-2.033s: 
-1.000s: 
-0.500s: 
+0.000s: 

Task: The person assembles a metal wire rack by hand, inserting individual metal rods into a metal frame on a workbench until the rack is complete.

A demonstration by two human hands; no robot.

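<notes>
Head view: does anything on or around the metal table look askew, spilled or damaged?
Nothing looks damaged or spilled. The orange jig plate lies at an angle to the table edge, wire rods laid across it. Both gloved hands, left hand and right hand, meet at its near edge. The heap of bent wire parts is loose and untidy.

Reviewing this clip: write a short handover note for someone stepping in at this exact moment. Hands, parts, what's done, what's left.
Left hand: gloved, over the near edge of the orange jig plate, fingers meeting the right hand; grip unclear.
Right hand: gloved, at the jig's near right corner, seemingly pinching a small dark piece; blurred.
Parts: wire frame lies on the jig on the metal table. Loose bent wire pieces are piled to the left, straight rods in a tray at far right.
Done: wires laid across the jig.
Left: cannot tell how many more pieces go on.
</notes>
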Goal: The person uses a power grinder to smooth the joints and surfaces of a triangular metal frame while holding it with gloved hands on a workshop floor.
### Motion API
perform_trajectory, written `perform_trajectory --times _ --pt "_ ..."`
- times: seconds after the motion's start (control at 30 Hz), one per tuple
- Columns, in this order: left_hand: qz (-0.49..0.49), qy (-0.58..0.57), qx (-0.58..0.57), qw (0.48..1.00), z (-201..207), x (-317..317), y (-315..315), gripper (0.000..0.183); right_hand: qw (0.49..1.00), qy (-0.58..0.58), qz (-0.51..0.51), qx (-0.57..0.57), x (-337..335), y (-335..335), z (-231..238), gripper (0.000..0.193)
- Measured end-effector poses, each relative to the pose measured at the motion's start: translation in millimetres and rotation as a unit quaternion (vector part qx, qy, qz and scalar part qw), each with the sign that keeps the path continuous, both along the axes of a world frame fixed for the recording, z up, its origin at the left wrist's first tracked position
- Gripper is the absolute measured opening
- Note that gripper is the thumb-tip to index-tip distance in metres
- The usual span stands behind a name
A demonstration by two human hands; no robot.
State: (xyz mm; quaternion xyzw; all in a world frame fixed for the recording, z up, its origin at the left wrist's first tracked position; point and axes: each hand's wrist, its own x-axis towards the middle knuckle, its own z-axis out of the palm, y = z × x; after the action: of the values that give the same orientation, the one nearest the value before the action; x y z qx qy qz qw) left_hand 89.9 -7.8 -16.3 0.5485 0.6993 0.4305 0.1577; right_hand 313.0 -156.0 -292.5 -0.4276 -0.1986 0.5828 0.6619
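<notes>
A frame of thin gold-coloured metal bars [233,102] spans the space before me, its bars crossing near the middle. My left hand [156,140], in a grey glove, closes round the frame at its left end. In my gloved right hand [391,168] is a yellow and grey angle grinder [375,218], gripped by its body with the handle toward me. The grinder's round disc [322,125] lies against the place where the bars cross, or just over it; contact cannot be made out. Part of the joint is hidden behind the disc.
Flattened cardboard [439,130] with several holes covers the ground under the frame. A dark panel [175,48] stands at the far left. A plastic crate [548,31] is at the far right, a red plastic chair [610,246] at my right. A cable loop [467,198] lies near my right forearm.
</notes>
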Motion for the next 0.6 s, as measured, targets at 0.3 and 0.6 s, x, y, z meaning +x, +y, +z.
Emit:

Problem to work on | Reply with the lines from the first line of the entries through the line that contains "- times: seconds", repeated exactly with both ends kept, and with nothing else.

Response box |
-2.033s: 
-1.000s: 
-0.500s: 
+0.000s: 

Task: The person assembles a metal wire rack by hand, inserting individual metal rods into a metal frame on a workbench until the rack is complete.

A demonstration by two human hands; no robot.

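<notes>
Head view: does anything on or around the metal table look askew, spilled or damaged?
Nothing looks damaged or spilled. The orange jig plate lies at an angle to the table edge, wire rods laid across it. Both gloved hands, left hand and right hand, meet at its near edge. The heap of bent wire parts is loose and untidy.

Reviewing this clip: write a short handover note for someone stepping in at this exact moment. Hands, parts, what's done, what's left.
Left hand: gloved, over the near edge of the orange jig plate, fingers meeting the right hand; grip unclear.
Right hand: gloved, at the jig's near right corner, seemingly pinching a small dark piece; blurred.
Parts: wire frame lies on the jig on the metal table. Loose bent wire pieces are piled to the left, straight rods in a tray at far right.
Done: wires laid across the jig.
Left: cannot tell how many more pieces go on.
</notes>
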Goal: The person uses a power grinder to smooth the joints and surfaces of a triangular metal frame while holding it with gloved hands on a workshop floor.
### Motion API
perform_trajectory, written `perform_trajectory --times _ --pt "_ ..."`
- times: seconds after the motion's start (control at 30 Hz), one per tuple

This output completes the exercise.